Flow Graph Neural Networks
摘要
评审与讨论
This paper proposes a novel framework for graph neural networks (GNNs) called FlowGNN to handle conservation laws in graph-structured data involving resource flows, such as electrical grids and traffic networks. Different from existing GNN methods, FlowGNN employs a new flow attention mechanism that aggregates messages across outgoing neighbors to respect resource conservation. Furthermore, this framework is extended to Directed Acyclic Graphs (DAGs) and can distinguish non-isomorphic flow graphs. Experiments on the power grid and electronic circuit datasets demonstrate the superior performance of FlowGNN in graph-level classification and regression tasks.
优点
- FlowGNN modifies the traditional attention mechanism by normalizing across outgoing neighbors instead of incoming neighbors. This simple yet impactful change addresses the limitations of traditional attention mechanisms in modeling physical flows.

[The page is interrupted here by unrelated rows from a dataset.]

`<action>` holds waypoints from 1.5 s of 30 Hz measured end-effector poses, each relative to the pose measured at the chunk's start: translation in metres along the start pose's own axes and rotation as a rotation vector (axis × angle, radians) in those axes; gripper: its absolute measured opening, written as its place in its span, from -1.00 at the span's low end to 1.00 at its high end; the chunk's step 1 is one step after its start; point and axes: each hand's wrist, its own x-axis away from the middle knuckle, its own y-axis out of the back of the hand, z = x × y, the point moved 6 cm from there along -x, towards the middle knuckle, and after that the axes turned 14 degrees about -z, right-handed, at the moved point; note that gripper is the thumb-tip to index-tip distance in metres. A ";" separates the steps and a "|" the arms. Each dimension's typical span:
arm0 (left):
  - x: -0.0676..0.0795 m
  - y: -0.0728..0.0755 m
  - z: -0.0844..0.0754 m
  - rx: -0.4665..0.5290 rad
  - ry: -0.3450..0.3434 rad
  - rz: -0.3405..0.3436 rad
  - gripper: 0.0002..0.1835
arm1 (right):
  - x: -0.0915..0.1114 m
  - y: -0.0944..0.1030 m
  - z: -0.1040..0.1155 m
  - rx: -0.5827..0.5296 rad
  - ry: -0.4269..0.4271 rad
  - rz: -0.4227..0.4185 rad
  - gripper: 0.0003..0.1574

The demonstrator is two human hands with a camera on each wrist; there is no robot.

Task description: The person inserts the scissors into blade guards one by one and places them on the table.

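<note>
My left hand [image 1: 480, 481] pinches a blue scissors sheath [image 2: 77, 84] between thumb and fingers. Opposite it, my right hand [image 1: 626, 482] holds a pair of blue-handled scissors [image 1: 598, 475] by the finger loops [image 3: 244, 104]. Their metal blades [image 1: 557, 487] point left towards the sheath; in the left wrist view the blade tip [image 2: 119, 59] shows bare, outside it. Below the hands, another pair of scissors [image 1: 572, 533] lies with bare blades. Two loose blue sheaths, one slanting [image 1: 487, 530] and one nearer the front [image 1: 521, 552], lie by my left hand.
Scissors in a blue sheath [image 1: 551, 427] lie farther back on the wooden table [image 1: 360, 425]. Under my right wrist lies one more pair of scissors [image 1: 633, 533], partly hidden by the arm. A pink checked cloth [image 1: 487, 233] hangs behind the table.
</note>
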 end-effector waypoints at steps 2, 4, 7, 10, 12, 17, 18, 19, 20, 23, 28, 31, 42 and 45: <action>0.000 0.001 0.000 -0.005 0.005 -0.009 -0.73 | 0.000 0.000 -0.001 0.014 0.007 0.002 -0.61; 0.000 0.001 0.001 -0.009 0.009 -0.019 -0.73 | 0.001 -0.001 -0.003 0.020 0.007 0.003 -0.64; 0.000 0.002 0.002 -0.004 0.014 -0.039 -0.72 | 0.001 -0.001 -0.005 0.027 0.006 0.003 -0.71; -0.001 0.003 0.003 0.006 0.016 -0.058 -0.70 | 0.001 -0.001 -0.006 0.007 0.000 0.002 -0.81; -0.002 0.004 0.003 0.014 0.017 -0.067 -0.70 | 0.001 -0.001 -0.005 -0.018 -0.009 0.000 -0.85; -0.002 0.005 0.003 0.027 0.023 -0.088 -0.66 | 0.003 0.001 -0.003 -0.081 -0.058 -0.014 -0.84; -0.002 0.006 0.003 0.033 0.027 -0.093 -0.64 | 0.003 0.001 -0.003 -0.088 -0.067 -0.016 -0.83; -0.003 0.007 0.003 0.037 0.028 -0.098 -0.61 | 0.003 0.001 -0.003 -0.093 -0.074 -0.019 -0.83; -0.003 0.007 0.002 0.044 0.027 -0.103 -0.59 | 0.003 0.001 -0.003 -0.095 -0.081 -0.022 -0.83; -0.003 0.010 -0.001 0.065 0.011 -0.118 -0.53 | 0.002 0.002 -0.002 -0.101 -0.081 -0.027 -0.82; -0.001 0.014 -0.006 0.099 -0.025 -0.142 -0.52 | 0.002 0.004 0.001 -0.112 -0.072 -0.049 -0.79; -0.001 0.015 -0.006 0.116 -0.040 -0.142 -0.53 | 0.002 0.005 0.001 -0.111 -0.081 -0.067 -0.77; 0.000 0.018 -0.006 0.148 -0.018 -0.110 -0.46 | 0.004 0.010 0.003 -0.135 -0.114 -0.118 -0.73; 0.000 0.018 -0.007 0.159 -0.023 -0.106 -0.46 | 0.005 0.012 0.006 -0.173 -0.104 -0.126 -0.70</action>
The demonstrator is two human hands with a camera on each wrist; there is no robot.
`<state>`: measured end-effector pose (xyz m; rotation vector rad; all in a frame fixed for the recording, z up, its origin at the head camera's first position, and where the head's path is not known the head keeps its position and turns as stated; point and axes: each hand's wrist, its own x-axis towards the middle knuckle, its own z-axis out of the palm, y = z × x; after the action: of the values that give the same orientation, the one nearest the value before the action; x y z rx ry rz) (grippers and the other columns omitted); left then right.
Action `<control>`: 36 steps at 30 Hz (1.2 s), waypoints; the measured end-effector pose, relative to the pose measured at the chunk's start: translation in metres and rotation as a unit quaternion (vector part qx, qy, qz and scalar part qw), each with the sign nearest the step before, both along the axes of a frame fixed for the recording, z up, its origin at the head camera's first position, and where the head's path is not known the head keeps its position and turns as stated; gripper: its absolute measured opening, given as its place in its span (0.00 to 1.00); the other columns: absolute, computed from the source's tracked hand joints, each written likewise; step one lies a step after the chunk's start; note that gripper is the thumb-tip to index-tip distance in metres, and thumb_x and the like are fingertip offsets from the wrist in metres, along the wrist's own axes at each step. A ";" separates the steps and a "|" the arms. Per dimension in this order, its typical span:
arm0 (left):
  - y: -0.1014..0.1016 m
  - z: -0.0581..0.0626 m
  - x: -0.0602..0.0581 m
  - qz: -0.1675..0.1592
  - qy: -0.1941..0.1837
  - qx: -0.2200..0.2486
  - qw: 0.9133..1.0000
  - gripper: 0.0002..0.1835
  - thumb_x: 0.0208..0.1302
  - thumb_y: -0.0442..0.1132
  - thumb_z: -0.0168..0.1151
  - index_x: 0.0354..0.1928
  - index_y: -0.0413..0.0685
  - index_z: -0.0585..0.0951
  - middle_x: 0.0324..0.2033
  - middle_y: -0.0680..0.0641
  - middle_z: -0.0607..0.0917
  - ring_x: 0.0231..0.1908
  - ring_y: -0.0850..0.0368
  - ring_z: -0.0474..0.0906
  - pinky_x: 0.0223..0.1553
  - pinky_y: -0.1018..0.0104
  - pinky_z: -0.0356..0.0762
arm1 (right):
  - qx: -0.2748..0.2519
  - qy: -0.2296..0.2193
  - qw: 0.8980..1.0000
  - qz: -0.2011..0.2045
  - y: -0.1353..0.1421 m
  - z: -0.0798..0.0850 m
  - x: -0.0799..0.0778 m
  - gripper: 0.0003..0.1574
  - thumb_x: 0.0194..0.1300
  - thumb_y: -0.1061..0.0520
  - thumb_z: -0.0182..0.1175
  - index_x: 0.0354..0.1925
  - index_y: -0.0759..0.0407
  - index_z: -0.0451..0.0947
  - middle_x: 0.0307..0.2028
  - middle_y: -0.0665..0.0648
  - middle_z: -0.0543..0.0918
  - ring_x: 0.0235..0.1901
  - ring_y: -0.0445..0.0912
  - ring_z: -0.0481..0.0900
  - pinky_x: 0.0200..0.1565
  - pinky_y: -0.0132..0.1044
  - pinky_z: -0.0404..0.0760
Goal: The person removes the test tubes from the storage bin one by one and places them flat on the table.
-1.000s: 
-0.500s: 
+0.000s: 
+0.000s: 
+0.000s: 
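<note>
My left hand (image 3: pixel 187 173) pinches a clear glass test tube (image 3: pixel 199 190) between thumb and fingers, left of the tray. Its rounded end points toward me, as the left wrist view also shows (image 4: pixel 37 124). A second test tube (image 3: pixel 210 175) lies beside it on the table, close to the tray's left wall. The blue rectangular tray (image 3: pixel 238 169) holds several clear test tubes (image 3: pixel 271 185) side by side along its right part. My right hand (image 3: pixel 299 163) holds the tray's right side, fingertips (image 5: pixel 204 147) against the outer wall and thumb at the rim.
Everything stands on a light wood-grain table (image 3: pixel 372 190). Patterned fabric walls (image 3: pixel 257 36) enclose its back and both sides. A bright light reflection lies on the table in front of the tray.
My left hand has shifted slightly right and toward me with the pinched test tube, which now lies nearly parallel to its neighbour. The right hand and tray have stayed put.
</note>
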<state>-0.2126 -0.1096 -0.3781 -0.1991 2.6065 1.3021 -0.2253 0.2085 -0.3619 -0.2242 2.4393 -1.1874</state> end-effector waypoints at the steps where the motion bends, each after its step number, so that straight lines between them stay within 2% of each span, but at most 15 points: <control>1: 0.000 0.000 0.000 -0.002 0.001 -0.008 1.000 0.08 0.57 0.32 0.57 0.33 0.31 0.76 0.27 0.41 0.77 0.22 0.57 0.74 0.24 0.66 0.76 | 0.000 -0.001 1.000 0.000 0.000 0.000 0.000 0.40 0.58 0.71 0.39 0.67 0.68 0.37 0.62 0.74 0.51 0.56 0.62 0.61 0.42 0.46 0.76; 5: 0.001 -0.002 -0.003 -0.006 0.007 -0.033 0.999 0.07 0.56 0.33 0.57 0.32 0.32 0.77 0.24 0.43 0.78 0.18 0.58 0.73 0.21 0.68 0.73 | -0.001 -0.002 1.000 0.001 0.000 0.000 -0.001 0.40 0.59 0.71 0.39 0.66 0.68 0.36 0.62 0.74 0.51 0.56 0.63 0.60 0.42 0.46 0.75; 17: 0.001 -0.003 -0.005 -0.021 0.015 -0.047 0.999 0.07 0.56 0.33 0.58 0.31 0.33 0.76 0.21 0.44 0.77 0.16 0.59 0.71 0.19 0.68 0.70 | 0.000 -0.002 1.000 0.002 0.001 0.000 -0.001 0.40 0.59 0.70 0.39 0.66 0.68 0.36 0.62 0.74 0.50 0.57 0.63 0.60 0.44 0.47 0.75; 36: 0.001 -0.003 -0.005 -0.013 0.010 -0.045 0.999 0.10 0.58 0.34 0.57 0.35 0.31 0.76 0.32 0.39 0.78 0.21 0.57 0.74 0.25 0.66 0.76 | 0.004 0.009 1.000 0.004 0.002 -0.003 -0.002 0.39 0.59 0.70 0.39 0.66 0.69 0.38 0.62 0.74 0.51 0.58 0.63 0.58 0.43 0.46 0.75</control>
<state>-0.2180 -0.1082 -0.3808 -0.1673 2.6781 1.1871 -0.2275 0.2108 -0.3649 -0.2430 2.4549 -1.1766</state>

- Additionally, FlowGNN extends existing GNN frameworks to DAGs, which enables it to distinguish non-isomorphic flow graphs that standard GNNs cannot differentiate.
缺点
-
The writing of this paper could be improved. For instance, the introduction is overly long (about 2 pages) and lacks clarity, which makes it difficult for readers to understand the key motivations of the work.
-
The theoritical analysis of FlowGNN is limited. This paper can not provide a comprehensive exploration of the expressiveness and computational complexity of FlowGNN compared to standard GNNs. Although the practical effectiveness of FlowGNN are demonstrated through experiments, a deeper theoretical understanding of how the proposed flow attention mechanism help FlowGNN handle resource conservation and distinguish non-isomorphic flow graphs is needed.
-
The novelty of FlowGNN is limited. This paper primarily focuses on modifying the attention mechanism by normalizing across outgoing neighbors instead of incoming ones. However, this adjustment does not introduce new architectures or theoretical innovations beyond those found in existing methods. Additionally, the extension of FlowGNN to DAGs represents only an incremental advancement.
-
The experimental results are not convincing, and the baseline methods are not strong enough. Although the authors compare FlowGNN method with some widely used baseline methods like GCN, GAT, GIN, GT and PACE, these are neither the latest nor the most competitive, which undermines the significance of the reported performance.
问题
- The authors should clearly explain why FlowGNN fails to achieve state-of-the-art (SOTA) performance in the binary classification task while achieving SOTA in the multiclass classification task compared to baseline methods.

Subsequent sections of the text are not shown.